Avec la hausse des taux, même s’ils restent le plus souvent négatifs en termes réels [étant donné l’inflation], certains débiteurs vont se retrouver en difficulté. Il faut plaindre en particulier les entreprises et les pays du monde entier qui ont emprunté en dollars, pour un montant de plus de 22 000 milliards de dollars jusqu’en 2019. Ils doivent maintenant faire face à des remboursements à un taux de change plus élevé. Ayant du mal à assurer le service de la dette, ils commenceront très probablement par comprimer d’autres dépenses, aggravant ainsi la récession, avant de chercher à restructurer leurs dettes. A ce stade, la récession se transformera en crise et en faillite pure et simple des entreprises et des emprunteurs souverains [les Etats].
Les puristes du marché insisteront sur le fait que cela n’a que trop tardé. Il est grand temps, selon eux, d’éliminer les zombies – autrement dit les emprunteurs qui ne survivent que parce que le coût de l’emprunt est si bas. Mais les discours sur l’élimination des zombies [les diverses faillites et fermetures] sont préférables sur le papier que sur le terrain.
La faillite est rarement un processus sans heurts – ce qui est déjà assez grave pour les sociétés opérant principalement à l’intérieur des frontières nationales, mais qui devient d’une complexité époustouflante dans le cas de géants comme le promoteur immobilier chinois Evergrande, dont les parties concernées sont dispersées dans le monde entier. Lorsqu’un gouvernement national, comme celui du Sri Lanka ou de l’Argentine, se retrouve à court d’argent, cela ébranle les Etats et les sociétés jusque dans leurs fondements.

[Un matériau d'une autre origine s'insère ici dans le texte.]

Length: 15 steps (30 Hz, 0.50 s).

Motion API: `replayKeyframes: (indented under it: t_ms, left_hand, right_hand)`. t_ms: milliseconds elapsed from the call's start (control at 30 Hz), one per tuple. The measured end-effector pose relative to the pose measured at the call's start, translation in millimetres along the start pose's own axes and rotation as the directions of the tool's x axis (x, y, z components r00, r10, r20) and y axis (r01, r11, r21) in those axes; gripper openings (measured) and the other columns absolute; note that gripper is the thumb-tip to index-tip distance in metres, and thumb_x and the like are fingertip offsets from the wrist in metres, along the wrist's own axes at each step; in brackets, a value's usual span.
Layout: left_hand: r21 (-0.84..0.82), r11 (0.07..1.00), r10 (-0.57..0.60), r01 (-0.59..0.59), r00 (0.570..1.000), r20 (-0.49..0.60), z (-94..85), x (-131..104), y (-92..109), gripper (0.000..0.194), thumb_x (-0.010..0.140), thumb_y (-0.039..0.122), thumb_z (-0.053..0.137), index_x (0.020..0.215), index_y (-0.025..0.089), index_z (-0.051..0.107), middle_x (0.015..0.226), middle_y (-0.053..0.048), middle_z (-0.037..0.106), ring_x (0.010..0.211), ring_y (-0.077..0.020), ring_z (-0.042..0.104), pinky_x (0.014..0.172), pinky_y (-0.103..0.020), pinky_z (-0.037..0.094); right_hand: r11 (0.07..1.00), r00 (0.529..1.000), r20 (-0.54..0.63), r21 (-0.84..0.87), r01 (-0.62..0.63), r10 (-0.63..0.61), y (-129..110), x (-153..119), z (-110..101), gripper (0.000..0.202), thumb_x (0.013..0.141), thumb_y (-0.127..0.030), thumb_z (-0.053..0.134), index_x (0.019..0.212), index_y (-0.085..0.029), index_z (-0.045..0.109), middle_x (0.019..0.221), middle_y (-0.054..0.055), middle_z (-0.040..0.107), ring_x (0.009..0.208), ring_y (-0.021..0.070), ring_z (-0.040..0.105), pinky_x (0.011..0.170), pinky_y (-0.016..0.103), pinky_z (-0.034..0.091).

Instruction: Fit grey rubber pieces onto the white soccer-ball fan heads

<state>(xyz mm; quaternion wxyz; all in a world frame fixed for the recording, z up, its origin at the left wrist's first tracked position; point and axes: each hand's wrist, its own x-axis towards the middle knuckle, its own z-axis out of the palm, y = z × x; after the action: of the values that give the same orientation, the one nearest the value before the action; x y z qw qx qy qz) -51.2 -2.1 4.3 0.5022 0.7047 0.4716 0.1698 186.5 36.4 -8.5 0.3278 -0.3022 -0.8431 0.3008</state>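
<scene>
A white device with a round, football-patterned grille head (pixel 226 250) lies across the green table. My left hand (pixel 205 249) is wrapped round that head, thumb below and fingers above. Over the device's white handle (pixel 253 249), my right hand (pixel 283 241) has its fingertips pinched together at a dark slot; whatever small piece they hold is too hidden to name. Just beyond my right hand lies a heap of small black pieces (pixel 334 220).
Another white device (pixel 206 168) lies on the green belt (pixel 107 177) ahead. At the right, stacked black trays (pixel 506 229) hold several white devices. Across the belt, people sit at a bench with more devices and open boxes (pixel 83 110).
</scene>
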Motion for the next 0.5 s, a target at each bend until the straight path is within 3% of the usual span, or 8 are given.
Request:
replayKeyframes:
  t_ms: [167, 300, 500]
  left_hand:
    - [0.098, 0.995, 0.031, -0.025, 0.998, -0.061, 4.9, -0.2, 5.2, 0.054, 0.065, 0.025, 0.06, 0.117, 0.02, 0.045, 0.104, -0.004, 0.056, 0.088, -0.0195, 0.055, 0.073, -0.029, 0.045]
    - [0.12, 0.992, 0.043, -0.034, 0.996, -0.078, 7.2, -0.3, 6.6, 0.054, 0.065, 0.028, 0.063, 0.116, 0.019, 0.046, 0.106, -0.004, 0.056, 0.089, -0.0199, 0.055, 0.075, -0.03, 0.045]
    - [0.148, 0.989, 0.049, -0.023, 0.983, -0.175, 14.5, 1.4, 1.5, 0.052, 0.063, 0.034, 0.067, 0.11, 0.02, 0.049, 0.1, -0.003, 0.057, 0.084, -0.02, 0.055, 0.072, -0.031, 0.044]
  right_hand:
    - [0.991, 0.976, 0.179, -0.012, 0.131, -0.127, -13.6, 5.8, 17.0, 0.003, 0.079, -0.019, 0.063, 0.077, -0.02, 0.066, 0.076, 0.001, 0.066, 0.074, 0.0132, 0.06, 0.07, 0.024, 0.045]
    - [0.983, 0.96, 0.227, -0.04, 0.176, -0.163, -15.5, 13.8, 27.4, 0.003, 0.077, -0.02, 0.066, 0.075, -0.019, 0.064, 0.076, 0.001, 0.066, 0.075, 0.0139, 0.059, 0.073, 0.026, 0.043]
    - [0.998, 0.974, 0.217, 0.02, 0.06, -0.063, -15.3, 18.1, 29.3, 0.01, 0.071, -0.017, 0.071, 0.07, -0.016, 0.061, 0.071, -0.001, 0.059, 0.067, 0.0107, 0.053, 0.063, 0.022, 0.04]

Il n’est pas facile de prévoir exactement qui fera faillite. Mais nous savons que la hausse des taux augmentera la pression sur ceux qui sont déjà en difficulté. Et nous savons que l’architecture internationale pour la restructuration de la dette est terriblement inadéquate. Mais éviter la faillite est également une mauvaise nouvelle. Il y a peu de choses pires pour une entreprise ou une économie nationale qu’une montagne de créances irrécouvrables et impayables. Cela risque de provoquer des années de stagnation.
Combattre l’inflation est ce que les banques centrales sont censées faire. Les taux d’intérêt sont l’outil évident. Mais il est temps de prendre conscience de l’importance historique du moment présent. Pour la première fois dans l’ère de mondialisation de l’après-guerre froide, nous sommes confrontés à une inflation importante et généralisée.
Pourquoi la combattons-nous pays par pays ?
Si nous voulons limiter au maximum la douleur de la déflation, nous avons besoin de toute urgence d’une coopération internationale pour prendre pleinement en compte tous les effets de propagation et d’entraînement et préparer des filets de sécurité. En 2015-16, lorsque la récession menaçait la Chine, on pouvait encore espérer une coopération entre la Fed et la Banque populaire de Chine (BPC). C’est trop espérer aujourd’hui, alors que les relations entre les Eats-Unis et leurs alliés, d’une part, et la Chine et la Russie, d’autre part, sont au plus mal. Pourtant, la coordination en vue des changements de taux d’intérêt par des regroupements mondialisés comme le Groupe des 7 [Allemagne, Canada, Etats-Unis, Japon, France, Italie, Royaume-Uni], le « Quad » indo-pacifique [Etats-Unis, Australie, Inde, Japon] et peut-être le Dialogue de Shangri-La en Asie [cette réunion d’échanges se tient à Singapour, dans un hôtel lui conférant son nom, et regroupe quelque 50 pays de l’Asie-Pacifique] enverrait un message puissant. Ne pas le tenter risque d’accroître l’incertitude et la douleur pour des centaines de millions de personnes dans le monde.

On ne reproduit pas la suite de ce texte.